NT intervention a 'debacle' and second attempt should be made, commission told

Indigenous Australians
A 10-year Northern Territory intervention ‘mark two’ could address the failings of the first one, the royal commission has heard. Photograph: David McLain/Getty Images/Aurora Creative

A 10-year Northern Territory intervention “mark two” could address the failings of the first one, which has seen most of the money “squandered”, the Northern Territory royal commission has heard.

Olga Havnen, the chief executive of the Danila Dilba Aboriginal health service, said the intervention was a “debacle” and a new attempt with Indigenous involvement “couldn’t do any worse”.

Havnen, who is also a former coordinator general for remote services in the NT, made the comments before the royal commission into the protection and detention of children on Thursday.

The hearing has coincided with the 10-year anniversary of the federal government’s emergency intervention into the region, which has been criticised as draconian and removing self-determination from Indigenous communities while failing to address Indigenous inequality.

Havnen told the hearing the NT was still reliant on federal funds and still failing to involve Indigenous people and organisations properly. She suggested a “mark two of what was attempted under the intervention”: a 10-year “Marshall plan” between federal and territory governments but with Aboriginal people as expert advisers on a planning, oversight and implementation committee.

“It’s not enough to pay us the cursory privilege of being consulted, where our voices are not listened to and where we have no role in decision-making,” she said. “We couldn’t do any worse than what’s being done today, surely.”

This week the commission heard the rates of child protection cases and notifications has more than doubled in the 10 years since the intervention.
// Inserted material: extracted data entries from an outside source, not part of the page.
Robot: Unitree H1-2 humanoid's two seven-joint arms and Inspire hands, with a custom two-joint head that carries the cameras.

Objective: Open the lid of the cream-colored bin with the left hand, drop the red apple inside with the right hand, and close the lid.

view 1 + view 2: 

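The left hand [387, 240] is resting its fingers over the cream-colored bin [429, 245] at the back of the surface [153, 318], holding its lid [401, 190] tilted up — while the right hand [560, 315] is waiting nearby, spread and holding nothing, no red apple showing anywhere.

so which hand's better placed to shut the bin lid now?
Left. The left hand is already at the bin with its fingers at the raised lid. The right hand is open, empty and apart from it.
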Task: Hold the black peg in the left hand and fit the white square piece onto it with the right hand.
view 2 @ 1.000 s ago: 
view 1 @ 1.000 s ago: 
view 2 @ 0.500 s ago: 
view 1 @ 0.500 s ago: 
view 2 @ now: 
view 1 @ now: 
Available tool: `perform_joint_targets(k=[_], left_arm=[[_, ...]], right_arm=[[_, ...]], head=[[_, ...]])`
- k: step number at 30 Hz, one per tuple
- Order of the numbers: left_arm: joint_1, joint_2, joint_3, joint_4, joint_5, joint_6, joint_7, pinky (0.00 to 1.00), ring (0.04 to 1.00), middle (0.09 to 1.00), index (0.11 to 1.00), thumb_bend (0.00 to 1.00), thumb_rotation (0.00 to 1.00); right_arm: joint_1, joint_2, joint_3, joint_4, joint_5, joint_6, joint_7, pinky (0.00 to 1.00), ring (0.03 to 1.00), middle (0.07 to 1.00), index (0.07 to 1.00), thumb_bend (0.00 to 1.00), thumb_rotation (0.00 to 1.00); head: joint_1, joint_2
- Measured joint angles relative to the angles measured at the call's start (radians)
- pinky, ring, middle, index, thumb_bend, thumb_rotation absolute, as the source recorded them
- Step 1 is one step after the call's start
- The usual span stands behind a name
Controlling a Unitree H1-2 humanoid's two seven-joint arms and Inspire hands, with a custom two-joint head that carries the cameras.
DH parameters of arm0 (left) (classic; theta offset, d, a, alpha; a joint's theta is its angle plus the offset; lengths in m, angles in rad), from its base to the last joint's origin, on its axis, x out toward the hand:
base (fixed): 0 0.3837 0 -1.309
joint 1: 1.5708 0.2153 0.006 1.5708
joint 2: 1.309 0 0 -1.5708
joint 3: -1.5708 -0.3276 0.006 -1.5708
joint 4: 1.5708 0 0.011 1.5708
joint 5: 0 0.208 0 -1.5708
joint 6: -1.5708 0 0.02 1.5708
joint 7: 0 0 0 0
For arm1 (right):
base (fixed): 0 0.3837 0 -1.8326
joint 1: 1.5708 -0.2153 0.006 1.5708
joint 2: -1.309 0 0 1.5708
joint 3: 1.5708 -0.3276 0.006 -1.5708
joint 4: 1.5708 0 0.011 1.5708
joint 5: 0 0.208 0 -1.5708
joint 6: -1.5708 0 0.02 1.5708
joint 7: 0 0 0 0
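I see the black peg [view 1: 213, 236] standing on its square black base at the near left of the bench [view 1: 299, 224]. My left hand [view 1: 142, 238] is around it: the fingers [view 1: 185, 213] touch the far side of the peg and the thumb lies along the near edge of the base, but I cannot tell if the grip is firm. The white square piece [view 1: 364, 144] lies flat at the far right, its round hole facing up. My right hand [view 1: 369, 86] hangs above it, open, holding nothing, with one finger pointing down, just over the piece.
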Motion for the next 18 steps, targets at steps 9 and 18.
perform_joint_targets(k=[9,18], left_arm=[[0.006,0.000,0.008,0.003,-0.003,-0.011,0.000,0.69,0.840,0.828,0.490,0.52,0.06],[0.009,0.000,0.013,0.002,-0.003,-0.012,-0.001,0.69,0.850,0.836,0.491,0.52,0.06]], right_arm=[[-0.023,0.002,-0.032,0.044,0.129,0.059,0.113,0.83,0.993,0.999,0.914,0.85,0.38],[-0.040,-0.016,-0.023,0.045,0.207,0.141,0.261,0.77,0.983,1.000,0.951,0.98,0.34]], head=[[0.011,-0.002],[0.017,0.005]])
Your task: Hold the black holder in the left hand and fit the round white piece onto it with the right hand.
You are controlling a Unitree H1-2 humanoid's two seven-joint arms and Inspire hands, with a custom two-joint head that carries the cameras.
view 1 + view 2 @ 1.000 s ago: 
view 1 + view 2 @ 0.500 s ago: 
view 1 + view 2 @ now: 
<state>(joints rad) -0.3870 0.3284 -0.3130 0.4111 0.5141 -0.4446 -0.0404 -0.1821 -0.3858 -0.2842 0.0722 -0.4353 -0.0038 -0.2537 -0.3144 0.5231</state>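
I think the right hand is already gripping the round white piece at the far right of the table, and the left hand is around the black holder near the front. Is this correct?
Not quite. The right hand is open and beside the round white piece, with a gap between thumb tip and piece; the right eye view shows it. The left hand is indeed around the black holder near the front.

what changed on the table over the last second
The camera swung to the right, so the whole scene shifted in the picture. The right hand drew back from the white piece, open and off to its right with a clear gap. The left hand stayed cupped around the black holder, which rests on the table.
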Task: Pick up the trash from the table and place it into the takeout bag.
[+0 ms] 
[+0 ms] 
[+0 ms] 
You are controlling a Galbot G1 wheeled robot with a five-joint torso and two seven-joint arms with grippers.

Separately, NT budget estimates revealed the number of children in out of home care had tripled, while the proportion in Aboriginal kinship care had dropped 20%.

Havnen said many government contracts were still procured without proper assessment of whether the organisation had the capability to work with Indigenous communities.

“These arrangements are absolutely stunning and I think are largely a legacy of the intervention supposedly committed to improving Aboriginal communities,” she said.

“By any measure the vast majority of that money has been squandered, and the people who made those decisions need to be held to account in my view.

“Just on the very cursory amount of information we have access to, you have to go: what the hell is actually really going on here and why does this continue to happen?”

Earlier this week the commission heard evidence a private business, Safe Pathways, had charged the Northern Territory government $85,000 a month to run a residential home for a maximum of four children.

A former Safe Pathways manager, Tracey Hancock, told the commission the amount would include staff wages but she didn’t have any further information on what the money was for.

Safe Pathways reportedly told the ABC the charges had been approved and accepted by the NT government.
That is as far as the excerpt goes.